# Work order
Return every line of the data exactly as it appears.

Start of Stored data

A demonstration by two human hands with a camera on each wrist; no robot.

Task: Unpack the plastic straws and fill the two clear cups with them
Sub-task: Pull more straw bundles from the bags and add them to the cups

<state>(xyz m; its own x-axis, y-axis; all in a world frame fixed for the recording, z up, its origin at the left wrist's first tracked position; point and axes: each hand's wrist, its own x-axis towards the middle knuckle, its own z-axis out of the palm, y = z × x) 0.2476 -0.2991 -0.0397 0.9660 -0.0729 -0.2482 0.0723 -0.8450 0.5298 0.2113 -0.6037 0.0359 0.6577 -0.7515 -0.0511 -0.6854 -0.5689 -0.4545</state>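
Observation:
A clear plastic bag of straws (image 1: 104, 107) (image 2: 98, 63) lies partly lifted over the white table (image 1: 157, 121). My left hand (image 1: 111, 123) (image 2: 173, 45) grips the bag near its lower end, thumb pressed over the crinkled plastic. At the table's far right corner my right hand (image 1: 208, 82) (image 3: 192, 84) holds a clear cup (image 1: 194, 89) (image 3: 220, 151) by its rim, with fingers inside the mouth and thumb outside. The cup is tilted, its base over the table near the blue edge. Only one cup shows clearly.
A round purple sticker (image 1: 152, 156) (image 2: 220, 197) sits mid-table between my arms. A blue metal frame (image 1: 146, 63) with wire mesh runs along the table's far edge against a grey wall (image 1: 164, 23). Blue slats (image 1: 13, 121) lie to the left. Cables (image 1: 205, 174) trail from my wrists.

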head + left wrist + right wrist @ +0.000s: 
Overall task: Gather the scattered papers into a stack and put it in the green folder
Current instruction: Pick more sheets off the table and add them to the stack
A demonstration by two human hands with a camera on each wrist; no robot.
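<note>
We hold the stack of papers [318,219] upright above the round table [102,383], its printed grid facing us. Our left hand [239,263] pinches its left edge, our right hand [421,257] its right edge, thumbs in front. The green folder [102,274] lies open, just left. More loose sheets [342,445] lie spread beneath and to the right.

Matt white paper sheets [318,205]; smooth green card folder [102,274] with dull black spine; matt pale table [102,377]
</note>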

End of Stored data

# Final answer
A demonstration by two human hands with a camera on each wrist; no robot.

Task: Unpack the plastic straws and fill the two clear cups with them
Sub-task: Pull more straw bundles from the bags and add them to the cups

<state>(xyz m; its own x-axis, y-axis; all in a world frame fixed for the recording, z up, its origin at the left wrist's first tracked position; point and axes: each hand's wrist, its own x-axis towards the middle knuckle, its own z-axis out of the palm, y = z × x) 0.2476 -0.2991 -0.0397 0.9660 -0.0729 -0.2482 0.0723 -0.8450 0.5298 0.2113 -0.6037 0.0359 0.6577 -0.7515 -0.0511 -0.6854 -0.5689 -0.4545</state>
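Observation:
A clear plastic bag of straws (image 1: 104, 107) (image 2: 98, 63) lies partly lifted over the white table (image 1: 157, 121). My left hand (image 1: 111, 123) (image 2: 173, 45) grips the bag near its lower end, thumb pressed over the crinkled plastic. At the table's far right corner my right hand (image 1: 208, 82) (image 3: 192, 84) holds a clear cup (image 1: 194, 89) (image 3: 220, 151) by its rim, with fingers inside the mouth and thumb outside. The cup is tilted, its base over the table near the blue edge. Only one cup shows clearly.
A round purple sticker (image 1: 152, 156) (image 2: 220, 197) sits mid-table between my arms. A blue metal frame (image 1: 146, 63) with wire mesh runs along the table's far edge against a grey wall (image 1: 164, 23). Blue slats (image 1: 13, 121) lie to the left. Cables (image 1: 205, 174) trail from my wrists.
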
head + left wrist + right wrist @ +0.000s: 
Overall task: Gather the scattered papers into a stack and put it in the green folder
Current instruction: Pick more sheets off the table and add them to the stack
A demonstration by two human hands with a camera on each wrist; no robot.
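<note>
We hold the stack of papers [318,219] upright above the round table [102,383], its printed grid facing us. Our left hand [239,263] pinches its left edge, our right hand [421,257] its right edge, thumbs in front. The green folder [102,274] lies open, just left. More loose sheets [342,445] lie spread beneath and to the right.

Matt white paper sheets [318,205]; smooth green card folder [102,274] with dull black spine; matt pale table [102,377]
</note>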

Work on the answer has been completed.